Da sie draufgängerisch und wagemutig handelte, erklärte Mama immer wieder jedem, mit dem sie über Dora redete:

„Sie ist ein verpatzter Bub.“

In ihrer Stimme war so etwas wie leiser Stolz zu hören.

Ein Mädchen war also ein verpatzter Bub. Dora dachte nach.

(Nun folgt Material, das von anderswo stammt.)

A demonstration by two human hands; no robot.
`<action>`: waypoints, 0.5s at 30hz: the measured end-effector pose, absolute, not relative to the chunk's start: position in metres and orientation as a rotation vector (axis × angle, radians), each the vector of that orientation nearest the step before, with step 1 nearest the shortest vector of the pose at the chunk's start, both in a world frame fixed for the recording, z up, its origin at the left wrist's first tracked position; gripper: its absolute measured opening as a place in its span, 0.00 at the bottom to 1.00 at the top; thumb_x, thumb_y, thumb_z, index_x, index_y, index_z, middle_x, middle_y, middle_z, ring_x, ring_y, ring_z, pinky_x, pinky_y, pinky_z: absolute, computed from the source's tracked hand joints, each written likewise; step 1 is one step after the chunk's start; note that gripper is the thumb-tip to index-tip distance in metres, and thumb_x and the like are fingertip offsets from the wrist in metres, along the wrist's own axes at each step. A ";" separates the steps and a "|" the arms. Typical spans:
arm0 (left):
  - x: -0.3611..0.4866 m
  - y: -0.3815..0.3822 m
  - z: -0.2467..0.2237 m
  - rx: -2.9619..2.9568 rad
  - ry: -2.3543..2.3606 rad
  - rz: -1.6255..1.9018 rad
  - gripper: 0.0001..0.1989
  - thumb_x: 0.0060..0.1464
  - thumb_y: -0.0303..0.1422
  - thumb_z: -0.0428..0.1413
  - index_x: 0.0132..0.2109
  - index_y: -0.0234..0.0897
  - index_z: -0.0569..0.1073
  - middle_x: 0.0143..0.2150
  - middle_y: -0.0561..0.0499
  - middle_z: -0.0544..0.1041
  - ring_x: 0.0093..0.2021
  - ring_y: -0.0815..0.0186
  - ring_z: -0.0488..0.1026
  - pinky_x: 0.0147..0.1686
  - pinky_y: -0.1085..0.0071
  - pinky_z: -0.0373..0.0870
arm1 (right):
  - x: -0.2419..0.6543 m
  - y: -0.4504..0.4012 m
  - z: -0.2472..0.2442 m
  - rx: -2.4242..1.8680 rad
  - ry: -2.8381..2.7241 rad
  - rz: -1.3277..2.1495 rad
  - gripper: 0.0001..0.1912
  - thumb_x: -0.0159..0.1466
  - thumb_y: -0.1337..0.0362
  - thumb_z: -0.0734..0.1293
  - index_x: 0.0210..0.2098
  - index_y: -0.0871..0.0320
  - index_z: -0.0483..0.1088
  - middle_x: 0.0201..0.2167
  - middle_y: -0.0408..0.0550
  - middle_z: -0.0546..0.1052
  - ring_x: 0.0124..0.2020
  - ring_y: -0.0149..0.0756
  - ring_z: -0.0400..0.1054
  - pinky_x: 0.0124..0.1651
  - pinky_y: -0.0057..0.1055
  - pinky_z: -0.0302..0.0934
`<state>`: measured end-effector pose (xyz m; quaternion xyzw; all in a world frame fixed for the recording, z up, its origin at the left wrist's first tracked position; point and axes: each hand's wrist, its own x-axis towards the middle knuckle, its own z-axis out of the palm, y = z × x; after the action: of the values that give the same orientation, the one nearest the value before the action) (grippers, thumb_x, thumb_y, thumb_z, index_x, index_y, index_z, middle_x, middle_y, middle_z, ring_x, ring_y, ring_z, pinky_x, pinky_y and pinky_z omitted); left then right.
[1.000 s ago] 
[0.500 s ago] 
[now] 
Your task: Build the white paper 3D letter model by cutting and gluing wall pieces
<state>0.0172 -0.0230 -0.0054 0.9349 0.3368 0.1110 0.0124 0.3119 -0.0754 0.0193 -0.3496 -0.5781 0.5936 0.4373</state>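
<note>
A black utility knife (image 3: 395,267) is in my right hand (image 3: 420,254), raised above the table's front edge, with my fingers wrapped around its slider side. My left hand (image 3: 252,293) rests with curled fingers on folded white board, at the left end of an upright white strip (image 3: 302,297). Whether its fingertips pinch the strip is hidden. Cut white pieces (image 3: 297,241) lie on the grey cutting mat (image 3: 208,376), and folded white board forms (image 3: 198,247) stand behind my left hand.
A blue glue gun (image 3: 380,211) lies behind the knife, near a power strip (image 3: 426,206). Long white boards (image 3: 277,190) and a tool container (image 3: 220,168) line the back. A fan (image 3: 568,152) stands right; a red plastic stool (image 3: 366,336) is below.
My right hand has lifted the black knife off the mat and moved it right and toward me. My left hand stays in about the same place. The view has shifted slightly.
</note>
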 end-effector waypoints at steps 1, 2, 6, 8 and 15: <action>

‚Wieso ist nicht ein Bub ein verpatztes Mädchen?‘

Sie wusste es nicht und streunte weiter mit ihren Freundinnen durch den dicht bewaldeten Stadtrand. Natürlich waren ihre Streifzüge örtlich begrenzt, sie waren ja erst acht, aber ein Ausflug zur versteckten Wiese – so nannten sie den großen Grasflecken oberhalb des kleinen Berges in Omas riesigem Garten – kam ihr und ihren Freundinnen vor wie eine weite, gefährliche Reise.

Wenn die Mädchen zu weit hinauf in den Wald gegangen waren und Mutter das erfuhr, sagte sie streng:

„Wenn ihr so weiter macht, wird euch einmal der schwarze Mann holen.“

‚Schwarzer Mann? Rauchfangkehrer? Neger? Dora wusste es nicht und durchstreifte weiter Wiesen und Wälder.

Um ihrem Ruf als Bub, ob verpatzt oder nicht, gerecht zu werden, kletterte sie auf jeden halbwegs mit Ästen bestückten Baum und rannte mit den Buben um die Wette. Dass sie dabei einmal stürzte und sich ihre Knie zerschürfte, störte sie nicht.

Als sie schon in die dritte Klasse, die 3b, ging, rutschte sie im Winter auf ihrer ledernen Schultasche einen steilen, vom Eis glatten Hang hinunter. Auf diese Weise zeigte sie den mitrutschenden Buben etliche Male, dass sie zu ihnen gehörte. Ein wahrer Bub unter verpatzten Mädchen, das war sie.

Peter, ein Bub aus ihrer Klasse, wartete jeden Morgen bei der Kreuzung auf Dora. Sie gingen dann gemeinsam zur Schule. Peter wurde von seinen Schulkollegen gehänselt, weil er mit einem Mädchen ging.

„Du mit einem Mädel! Waschlappen!“, riefen sie.

Dora merkte, dass es besser war, ein Bub zu sein. Und es war wohl auch besser, später ein Mann zu werden statt ein Fräulein.

Auch einen Unfall mit ihrem Rad nahm Dora tapfer in Kauf. Sie wurde anerkannt von den etwas fremden Wesen, die noch Kinder waren, aber einmal Männer werden sollten.

Alles hatte seine Richtigkeit, nur ihre Mutter sah dem Treiben besorgt zu. Ihr wäre lieber gewesen, Dora hätte sich mit einem hübschen Kleidchen ins Kinderzimmer begeben und hätte dort mit Puppen gespielt.

Dass ihre Tochter ‚auf Bub komm raus‘ am liebsten abgewetzte Hosen trug und sich beim Friseur die Haare kurz schneiden ließ, irritierte sie, aber sie ließ sich nichts anmerken.

‚Es wird vorüber gehen‘, tröstete sie sich selbst.

Und irgendwie war da auch Stolz dabei.